For complex scraping workflows that require both HTTP requests and browser automation, you can combine the retry strategies shown here with browser-based approaches for handling errors in Puppeteer to create comprehensive error handling across your entire scraping pipeline.
Conclusion
Implementing automatic retry mechanisms for failed requests is essential for building robust web scraping and API client applications.
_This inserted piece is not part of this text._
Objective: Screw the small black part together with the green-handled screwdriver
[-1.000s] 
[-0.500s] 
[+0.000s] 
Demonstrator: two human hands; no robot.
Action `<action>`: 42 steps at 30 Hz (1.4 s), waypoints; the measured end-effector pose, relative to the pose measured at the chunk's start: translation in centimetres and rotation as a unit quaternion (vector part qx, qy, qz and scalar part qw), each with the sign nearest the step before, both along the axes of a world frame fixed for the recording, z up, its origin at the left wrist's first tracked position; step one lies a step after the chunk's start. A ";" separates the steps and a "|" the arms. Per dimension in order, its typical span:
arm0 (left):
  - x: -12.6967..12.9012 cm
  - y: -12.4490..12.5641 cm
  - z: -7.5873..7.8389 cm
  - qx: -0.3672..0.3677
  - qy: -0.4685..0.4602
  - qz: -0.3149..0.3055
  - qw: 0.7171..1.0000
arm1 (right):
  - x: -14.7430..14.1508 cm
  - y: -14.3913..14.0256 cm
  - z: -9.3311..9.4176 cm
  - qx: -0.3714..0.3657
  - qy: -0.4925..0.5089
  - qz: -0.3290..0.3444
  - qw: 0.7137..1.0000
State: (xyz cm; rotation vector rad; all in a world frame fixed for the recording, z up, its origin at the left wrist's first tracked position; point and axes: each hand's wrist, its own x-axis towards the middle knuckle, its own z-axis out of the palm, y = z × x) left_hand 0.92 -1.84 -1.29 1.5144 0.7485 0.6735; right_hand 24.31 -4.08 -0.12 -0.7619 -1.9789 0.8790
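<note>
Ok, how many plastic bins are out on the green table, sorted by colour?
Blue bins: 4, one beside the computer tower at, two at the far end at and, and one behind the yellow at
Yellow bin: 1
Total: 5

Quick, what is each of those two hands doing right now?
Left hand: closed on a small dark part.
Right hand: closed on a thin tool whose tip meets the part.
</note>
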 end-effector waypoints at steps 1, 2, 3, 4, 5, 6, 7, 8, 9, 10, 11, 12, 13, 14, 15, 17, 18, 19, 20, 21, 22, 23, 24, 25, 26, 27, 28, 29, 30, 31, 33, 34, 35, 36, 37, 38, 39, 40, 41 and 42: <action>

The urllib3 Retry class provides the most efficient approach for most use cases, while custom decorators and circuit breakers offer additional control for complex scenarios.
Key takeaways for implementing request retries:
- Use
urllib3.util.Retry
withrequests.Session
for built-in retry functionality - Implement exponential backoff with jitter to avoid overwhelming servers
- Respect rate limiting headers and implement proper backoff strategies
- Add circuit breaker patterns for production applications
- Always set appropriate timeouts and implement comprehensive logging
- Test your retry logic thoroughly to ensure it behaves correctly under various failure conditions
By following these patterns, you can build resilient applications that gracefully handle network failures, temporary server issues, and rate limiting while maintaining good performance and user experience.